Section 2.2. The recitals contained herein shall be taken as statements
of the Company and the Trustee assumes no responsibility for their correctness.
The Trustee makes no representations as to the validity or sufficiency of this
Supplemental Indenture.
Section 2.3. All capitalized terms used and not defined herein shall
have the respective meanings assigned to them in the Indenture.
Section 2.4. Each of the Company and the Trustee hereby confirms and
reaffirms the Indenture in every particular except as amended by this
Supplemental Indenture.
Section 2.5. All covenants and agreements in this Supplemental
Indenture by the Company or the Trustee shall bind each of their respective
successors and assigns, whether so expressed or not.

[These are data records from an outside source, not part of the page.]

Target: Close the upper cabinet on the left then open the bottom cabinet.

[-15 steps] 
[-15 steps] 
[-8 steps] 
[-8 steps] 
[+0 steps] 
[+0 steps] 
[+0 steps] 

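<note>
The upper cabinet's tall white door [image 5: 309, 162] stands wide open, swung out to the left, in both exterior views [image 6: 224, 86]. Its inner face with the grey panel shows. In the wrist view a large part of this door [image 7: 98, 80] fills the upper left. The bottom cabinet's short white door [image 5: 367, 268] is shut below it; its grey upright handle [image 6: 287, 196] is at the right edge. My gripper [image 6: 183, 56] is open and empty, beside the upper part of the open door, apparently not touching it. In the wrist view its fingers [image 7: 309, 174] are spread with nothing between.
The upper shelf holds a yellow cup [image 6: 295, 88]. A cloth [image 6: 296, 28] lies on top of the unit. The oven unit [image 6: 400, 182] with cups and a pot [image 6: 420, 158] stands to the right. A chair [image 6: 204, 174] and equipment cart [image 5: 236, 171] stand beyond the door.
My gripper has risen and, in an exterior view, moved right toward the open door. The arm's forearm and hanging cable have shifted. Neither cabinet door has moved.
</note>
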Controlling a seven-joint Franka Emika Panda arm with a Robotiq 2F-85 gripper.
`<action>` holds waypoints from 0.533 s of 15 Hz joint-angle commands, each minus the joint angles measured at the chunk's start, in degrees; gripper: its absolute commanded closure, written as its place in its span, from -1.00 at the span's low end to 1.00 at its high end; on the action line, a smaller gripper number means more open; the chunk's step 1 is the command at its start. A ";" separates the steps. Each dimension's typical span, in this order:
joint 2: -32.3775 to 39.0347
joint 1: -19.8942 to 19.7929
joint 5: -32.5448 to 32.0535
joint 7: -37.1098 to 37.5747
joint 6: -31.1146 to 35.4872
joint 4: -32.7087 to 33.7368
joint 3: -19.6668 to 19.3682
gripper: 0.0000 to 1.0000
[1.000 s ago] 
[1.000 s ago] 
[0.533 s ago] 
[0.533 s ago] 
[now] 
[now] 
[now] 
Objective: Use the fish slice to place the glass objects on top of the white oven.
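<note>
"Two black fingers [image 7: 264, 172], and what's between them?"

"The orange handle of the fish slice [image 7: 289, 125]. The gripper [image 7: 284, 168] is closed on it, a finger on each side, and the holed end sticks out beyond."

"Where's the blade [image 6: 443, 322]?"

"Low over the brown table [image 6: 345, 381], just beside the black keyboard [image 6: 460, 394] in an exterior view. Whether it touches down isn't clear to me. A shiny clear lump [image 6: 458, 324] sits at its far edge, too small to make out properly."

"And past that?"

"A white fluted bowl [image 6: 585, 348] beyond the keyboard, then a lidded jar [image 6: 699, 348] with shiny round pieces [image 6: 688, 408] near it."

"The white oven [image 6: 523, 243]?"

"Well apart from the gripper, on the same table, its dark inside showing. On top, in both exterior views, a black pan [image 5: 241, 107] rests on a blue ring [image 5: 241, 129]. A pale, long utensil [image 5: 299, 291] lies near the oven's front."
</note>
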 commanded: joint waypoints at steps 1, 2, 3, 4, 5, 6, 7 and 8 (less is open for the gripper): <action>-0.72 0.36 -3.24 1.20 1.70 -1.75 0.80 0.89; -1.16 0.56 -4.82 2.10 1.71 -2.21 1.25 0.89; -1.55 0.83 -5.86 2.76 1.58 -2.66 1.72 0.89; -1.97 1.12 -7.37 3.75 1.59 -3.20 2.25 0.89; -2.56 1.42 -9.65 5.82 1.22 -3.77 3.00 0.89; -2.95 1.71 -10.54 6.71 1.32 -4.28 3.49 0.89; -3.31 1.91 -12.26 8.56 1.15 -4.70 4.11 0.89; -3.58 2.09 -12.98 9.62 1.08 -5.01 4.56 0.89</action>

Section 2.6. In case any provisions in this Supplemental Indenture
shall be invalid, illegal or unenforceable, the validity, legality and
enforceability of the remaining provisions shall not in any way be affected or
impaired thereby.
SECTION 2.7. THIS SUPPLEMENTAL INDENTURE SHALL BE GOVERNED BY AND
CONSTRUED IN ACCORDANCE WITH THE LAWS OF THE STATE OF NEW YORK.
Section 2.8. All provisions of this Supplemental Indenture shall be
deemed to be incorporated in, and made a part of, the Indenture; and the
Indenture, as supplemented by this Supplemental Indenture, shall be read, taken
and construed as one and the same instrument.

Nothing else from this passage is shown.